### DATA
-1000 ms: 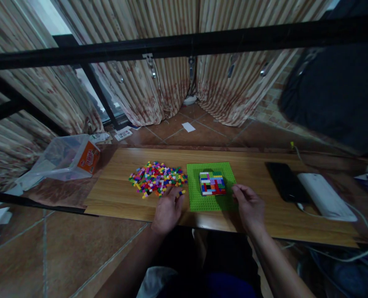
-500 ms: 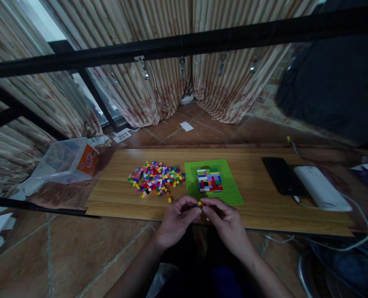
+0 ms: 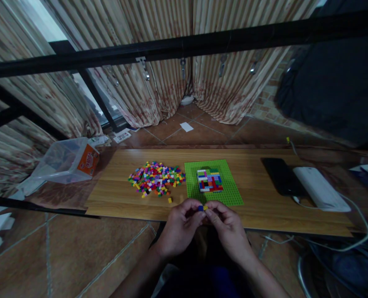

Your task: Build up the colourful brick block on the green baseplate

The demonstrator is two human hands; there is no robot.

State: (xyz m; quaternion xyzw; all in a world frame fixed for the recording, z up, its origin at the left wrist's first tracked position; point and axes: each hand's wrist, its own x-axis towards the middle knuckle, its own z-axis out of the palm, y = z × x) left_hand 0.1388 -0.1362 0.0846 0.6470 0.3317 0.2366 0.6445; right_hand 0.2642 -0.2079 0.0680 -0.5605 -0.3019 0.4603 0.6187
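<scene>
Just in front of the board's near edge my two hands meet. My left hand [image 3: 181, 223] pinches a small blue toy brick [image 3: 200, 208] between thumb and fingers. Right beside it, a yellow toy brick [image 3: 205, 207] is pinched in my right hand [image 3: 226, 223]. The two bricks are side by side; whether they are joined I cannot tell. Beyond my hands lies a green baseplate [image 3: 232, 192] carrying a block of many-coloured bricks [image 3: 210, 181]. To its left spreads a heap of loose bricks [image 3: 157, 178], and a single yellow brick [image 3: 170, 200] lies nearer to me.
The wooden board [image 3: 115, 198] bears everything. On its right lie a black phone [image 3: 278, 176] and a white power bank [image 3: 322, 188] with a cable. A clear plastic tub [image 3: 62, 159] stands off its left end. A black metal bar [image 3: 171, 49] crosses above.
Both hands have shifted slightly right and towards me with the bricks. The blue brick shows more plainly now, left of the yellow one.
</scene>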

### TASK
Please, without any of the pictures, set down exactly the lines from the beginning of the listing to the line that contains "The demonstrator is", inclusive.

### THE ANSWER
-1000 ms: 
-500 ms: 
+0 ms: 

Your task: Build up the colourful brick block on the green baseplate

The demonstrator is two human hands; there is no robot.

Work on the answer is now done.